各類新聞媒體的報道也跟著出來,這個事終于引起了重視,浮出水面,成為又一次考驗國人能力的戰爭。
蘇醒接到家里的電話,蘇大召堅持了一個月,最終還是走了。
蘇醒嘆了口氣,人的一生看起來比許多動物都要長。
豬只有三四十年,狗十年左右,猩猩五十年左右,抹香鯨長一點,有七十年左右,人的壽命比較長了,但真靜下來仔細想想的時候,即便人的性命比這些動物要長,還是太短暫。

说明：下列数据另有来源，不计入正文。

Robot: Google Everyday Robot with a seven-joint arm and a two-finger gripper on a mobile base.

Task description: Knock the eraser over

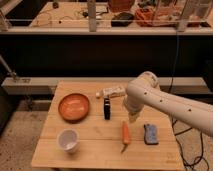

人智商如此高,生命中有許多事情要去做,七八十年根本不夠。
無論是到了年齡,還是因為病癥帶走生命,都會讓人聯想到自己以后,或者聯想到自己還在世的親人,難免一下就讓人的情緒變得低落。
生命形式越高,對于生的意義體會越深。
不是人力不可抗拒,誰愿意說活夠了,一生值得了,老死的該高興這些話?
除了這個事情之外,蘇昌民還跟蘇醒說了另外一個事:“蘇大召原本是村長,現在他走了,村里不少人都想要讓我來做村長。”
“村長也不是什么官兒,不是公務員編制,這個事情你做得來嗎?”蘇醒說。
“我也不傻,知道為什么他們愿意讓我來做村長,無非就是看我家里條件好了,你在外面有出息,所以他們才想要讓我當這個村長。”蘇昌民說,“我推遲了好幾次,加上自己在馬橋湖邊上開的小餐館也做起來,打算選個好日子就開張,沒有心思去做那個事。可實在推脫不過,幾乎每天都有人提了東西到家里來,讓我做這個村長,你四叔家也沒少人去。”